A strange twist of irony was brought to my attention after the fact, too. A roll of Fuji Color film dies and Kodak Black and white captures the image.


----------



## DSLR noob (Dec 2, 2007)

Next time you have to take a picture of a DSLR smothering the film, as DSLRs are the assassins.


----------



## Battou (Dec 2, 2007)

DSLR noob said:


> Next time you have to take a picture of a DSLR smothering the film, as DSLRs are the assassins.
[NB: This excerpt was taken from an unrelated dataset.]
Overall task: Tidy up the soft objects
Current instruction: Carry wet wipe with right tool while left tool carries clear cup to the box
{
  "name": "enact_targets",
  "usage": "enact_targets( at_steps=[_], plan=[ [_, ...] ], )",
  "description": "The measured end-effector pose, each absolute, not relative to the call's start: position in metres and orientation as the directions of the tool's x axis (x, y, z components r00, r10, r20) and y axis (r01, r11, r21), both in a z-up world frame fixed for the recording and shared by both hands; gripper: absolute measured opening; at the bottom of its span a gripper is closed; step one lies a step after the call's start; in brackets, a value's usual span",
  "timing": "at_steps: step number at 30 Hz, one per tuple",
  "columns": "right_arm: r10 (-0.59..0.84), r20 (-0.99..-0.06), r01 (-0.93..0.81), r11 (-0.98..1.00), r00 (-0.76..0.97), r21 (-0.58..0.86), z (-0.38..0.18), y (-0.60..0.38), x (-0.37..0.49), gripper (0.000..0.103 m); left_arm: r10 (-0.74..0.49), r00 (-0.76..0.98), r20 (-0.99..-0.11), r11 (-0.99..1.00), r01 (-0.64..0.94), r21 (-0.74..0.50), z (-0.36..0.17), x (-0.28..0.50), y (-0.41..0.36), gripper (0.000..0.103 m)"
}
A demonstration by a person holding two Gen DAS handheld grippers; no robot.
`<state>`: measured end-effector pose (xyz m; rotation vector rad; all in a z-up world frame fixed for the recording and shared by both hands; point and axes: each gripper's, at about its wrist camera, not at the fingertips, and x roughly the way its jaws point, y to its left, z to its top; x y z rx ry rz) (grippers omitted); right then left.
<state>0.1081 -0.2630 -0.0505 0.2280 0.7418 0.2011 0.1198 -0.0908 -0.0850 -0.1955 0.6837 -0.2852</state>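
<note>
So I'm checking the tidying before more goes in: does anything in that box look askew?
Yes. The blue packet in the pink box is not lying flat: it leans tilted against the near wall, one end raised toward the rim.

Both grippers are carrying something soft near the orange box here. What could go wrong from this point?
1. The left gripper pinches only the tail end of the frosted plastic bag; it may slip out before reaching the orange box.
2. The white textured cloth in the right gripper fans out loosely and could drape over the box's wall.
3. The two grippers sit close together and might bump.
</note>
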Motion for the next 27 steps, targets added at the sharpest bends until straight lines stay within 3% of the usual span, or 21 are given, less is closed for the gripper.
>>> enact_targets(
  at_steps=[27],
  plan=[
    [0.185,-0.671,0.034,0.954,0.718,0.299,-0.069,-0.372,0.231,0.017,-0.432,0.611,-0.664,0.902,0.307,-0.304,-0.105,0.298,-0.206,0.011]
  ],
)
Actually, I was thinking memory card


----------



## DSLR noob (Dec 2, 2007)

Battou said:


> Actually, I was thinking memory card



whatever gets the message across works, I think a 16 MB SD card would cost you pennies.


----------



## Battou (Dec 2, 2007)

DSLR noob said:


> whatever gets the message across works, I think a 16 MB SD card would cost you pennies.



I do have a 1Gb card at my disposal as long as I don't destroy it (it's the only one I got) I just have to come up with some other stuff.


----------



## Tiberius47 (Dec 3, 2007)

I can just imagine the conversation...

BATTOU:  I'd like to buy some film.
STOREPERSON: What are you going to be using it for, because that will determine what brand and ISO you get.
BATTOU:  I want to kill it, please.


----------



## Battou (Dec 3, 2007)

Tiberius47 said:


> I can just imagine the conversation...
> 
> BATTOU:  I'd like to buy some film.
> STOREPERSON: What are you going to be using it for, because that will determine what brand and ISO you get.
> BATTOU:  I want to kill it, please.



I would not respond to something like that, I use the brand and ISO of my choice wich for the most part is Fuji 800, but I did get a funny look when I bought this in preparation for this.


----------



## kalmkidd (Dec 3, 2007)

dude this is great.. actually its my new wallpaper lol.


----------



## Battou (Dec 9, 2007)

I can't wait to do more of these. Not all of them are going to be ruthless murders, but I do have a good pile of cruel and unusual ideas so...



Any critical analysis?


----------



## Alpha (Dec 9, 2007)

Eh, it was Fuji color negative. No harm done.


----------



## SwEetAbbOttMeOHmy (Dec 9, 2007)

I was wondering what I was opening when I real film is dead.


----------



## Battou (Dec 9, 2007)

MaxBloom said:


> Eh, it was Fuji color negative. No harm done.


 So you're telling me I should get some thing more valuable 



SwEetAbbOttMeOHmy said:


> I was wondering what I was opening when I real film is dead.



:mrgreen:


----------